● **What you need to do**
Take the lines below from the one with "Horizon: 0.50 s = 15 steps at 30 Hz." through the one with "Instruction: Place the" and print only them, exactly. Don't print the pictures.

● **Material supplied**

========================

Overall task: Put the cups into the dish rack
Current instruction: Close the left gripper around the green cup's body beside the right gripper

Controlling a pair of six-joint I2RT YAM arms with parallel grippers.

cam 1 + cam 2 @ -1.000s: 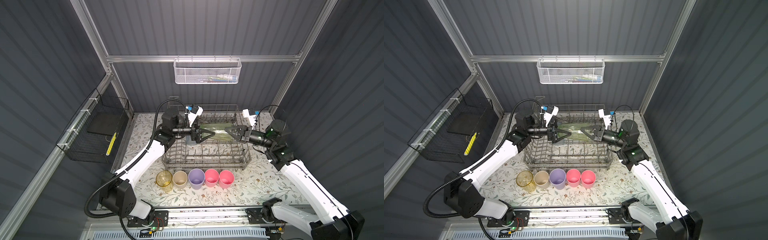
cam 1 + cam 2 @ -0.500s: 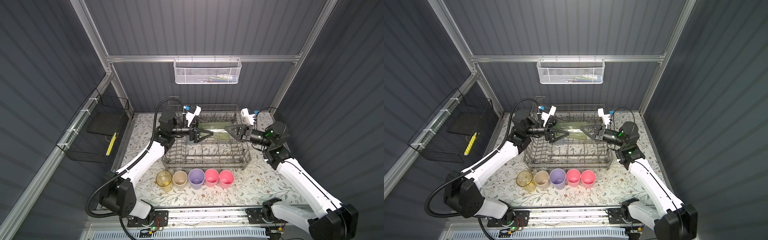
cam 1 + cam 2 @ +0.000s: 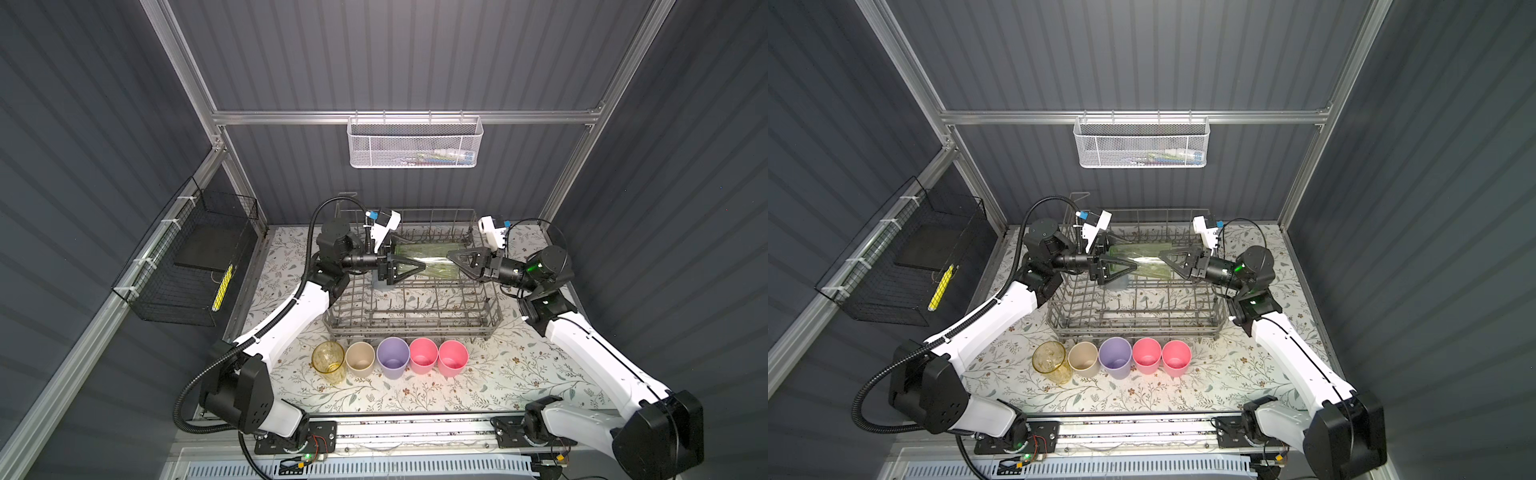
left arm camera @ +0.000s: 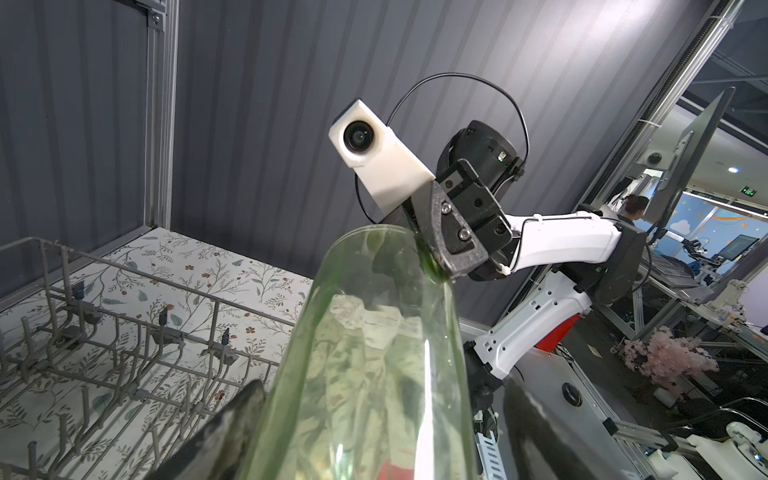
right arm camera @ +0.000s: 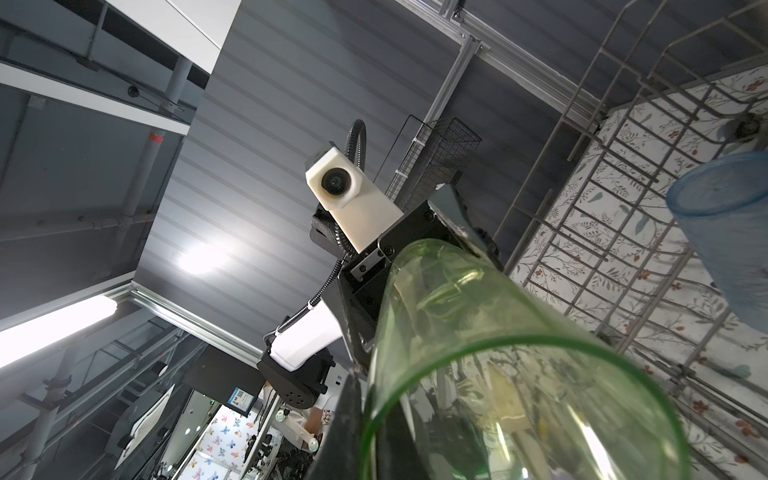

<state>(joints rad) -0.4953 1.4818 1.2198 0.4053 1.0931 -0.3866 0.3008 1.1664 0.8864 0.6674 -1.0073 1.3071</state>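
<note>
A clear green cup (image 3: 432, 259) (image 3: 1144, 266) lies level in the air over the far half of the grey wire dish rack (image 3: 415, 328). My right gripper (image 3: 451, 257) (image 5: 374, 424) is shut on its rim, one finger inside and one outside. My left gripper (image 3: 417, 255) (image 4: 382, 415) stands open astride the cup's base, with a gap on one side. A blue-grey cup (image 3: 382, 282) (image 5: 727, 232) sits in the rack under the left gripper. In front of the rack stand a yellow cup (image 3: 328, 360), a beige cup (image 3: 360, 358), a lavender cup (image 3: 393, 356) and two pink cups (image 3: 424, 355) (image 3: 453, 357).
A white mesh basket (image 3: 415, 145) hangs on the back rail above the rack. A black wire basket (image 3: 187, 266) with a yellow item is fixed to the left wall. The rack's upright tines (image 4: 124, 365) rise just below the green cup.
The left gripper's jaws have drawn in a little around the green cup's base. The right gripper keeps its hold on the rim, and the cup stays in about the same place.
</note>
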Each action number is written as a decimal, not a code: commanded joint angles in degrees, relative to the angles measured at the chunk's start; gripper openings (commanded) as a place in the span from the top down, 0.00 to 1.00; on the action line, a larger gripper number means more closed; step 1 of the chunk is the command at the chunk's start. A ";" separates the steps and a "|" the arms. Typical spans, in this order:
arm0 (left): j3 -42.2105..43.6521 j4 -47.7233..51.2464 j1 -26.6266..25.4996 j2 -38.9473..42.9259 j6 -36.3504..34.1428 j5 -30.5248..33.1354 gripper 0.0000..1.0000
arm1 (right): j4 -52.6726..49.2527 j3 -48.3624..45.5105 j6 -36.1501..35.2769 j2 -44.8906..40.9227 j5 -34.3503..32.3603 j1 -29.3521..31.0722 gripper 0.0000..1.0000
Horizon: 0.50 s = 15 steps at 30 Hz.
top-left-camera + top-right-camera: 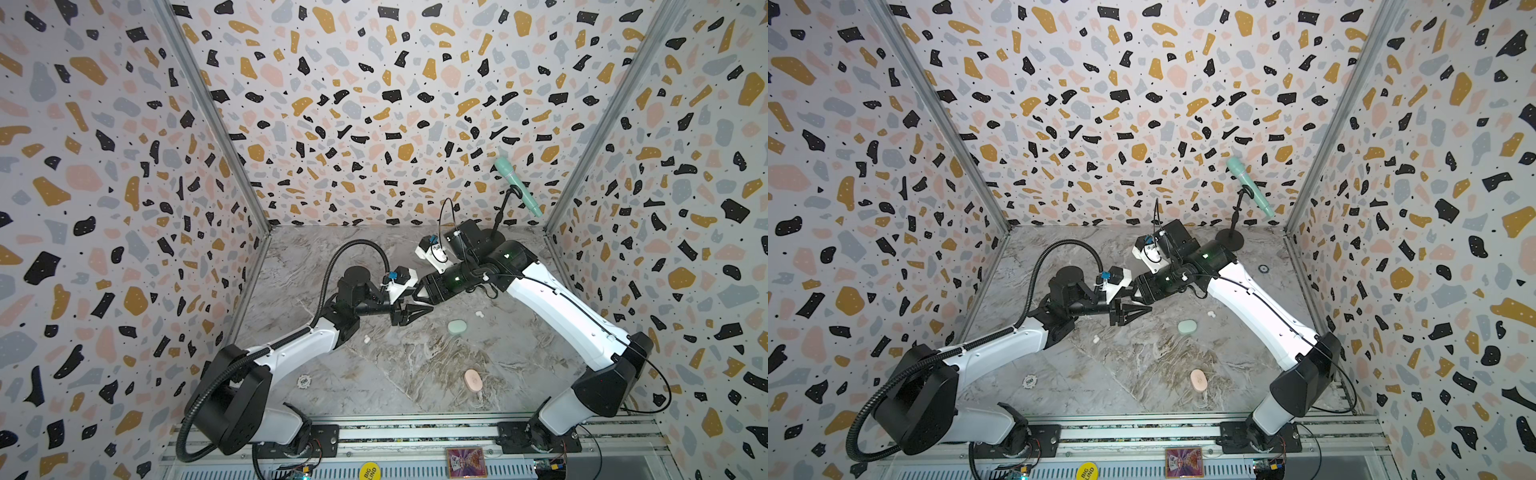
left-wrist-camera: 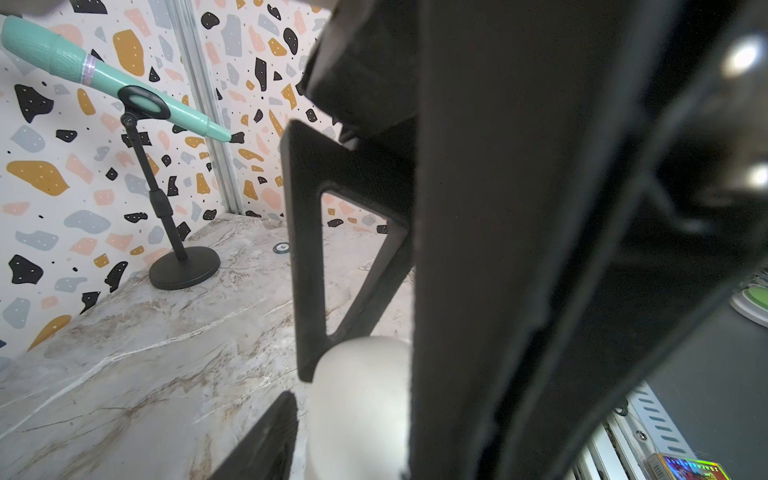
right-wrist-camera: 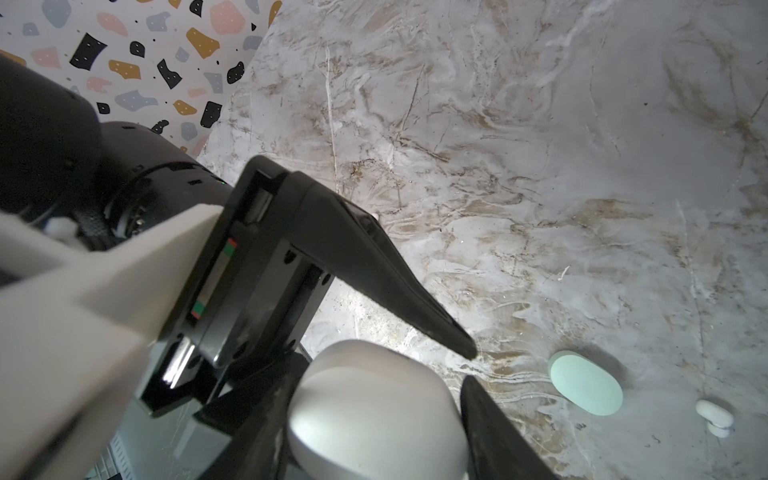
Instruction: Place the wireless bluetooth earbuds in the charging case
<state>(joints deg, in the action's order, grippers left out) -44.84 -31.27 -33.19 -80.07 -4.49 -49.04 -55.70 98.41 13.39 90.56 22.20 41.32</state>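
Note:
Over the middle of the table my right gripper (image 1: 415, 298) is shut on a white charging case (image 3: 374, 415), which is hidden in both top views. My left gripper (image 1: 428, 309) meets it from the left, its fingers standing either side of the same case (image 2: 361, 407). A thin strip of table shows between one left finger (image 2: 266, 440) and the case. A white earbud (image 1: 367, 339) lies under the left forearm. Another white earbud (image 3: 715, 415) lies beside the shut mint case (image 1: 457, 326). A shut pink case (image 1: 473, 380) lies nearer the front.
A mint microphone (image 1: 517, 187) on a black stand (image 2: 185, 268) is in the back right corner. A white poker chip (image 1: 304, 380) lies at the front left, a dark chip (image 1: 1262, 269) at the right wall. A colourful card (image 1: 465, 461) sits on the front rail.

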 commanded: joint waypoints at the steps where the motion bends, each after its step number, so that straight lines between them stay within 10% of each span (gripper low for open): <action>1: -1.48 -1.82 -0.36 0.21 -0.85 -0.80 0.37 | -0.46 2.32 0.23 -0.43 1.17 0.16 0.46; 15: -0.65 -4.50 -0.47 1.21 0.65 -0.09 0.47 | -1.09 3.58 1.12 0.28 2.33 0.16 0.46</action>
<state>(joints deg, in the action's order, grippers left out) -44.84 -31.94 -33.47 -80.05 -4.47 -48.99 -55.79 99.81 14.06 91.00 23.77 41.32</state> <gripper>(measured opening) 0.527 0.607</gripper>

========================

● **Result for this task**
Horizon: 0.50 s = 15 steps at 30 Hz.
top-left-camera + top-right-camera: 
left-wrist-camera: 
right-wrist-camera: 
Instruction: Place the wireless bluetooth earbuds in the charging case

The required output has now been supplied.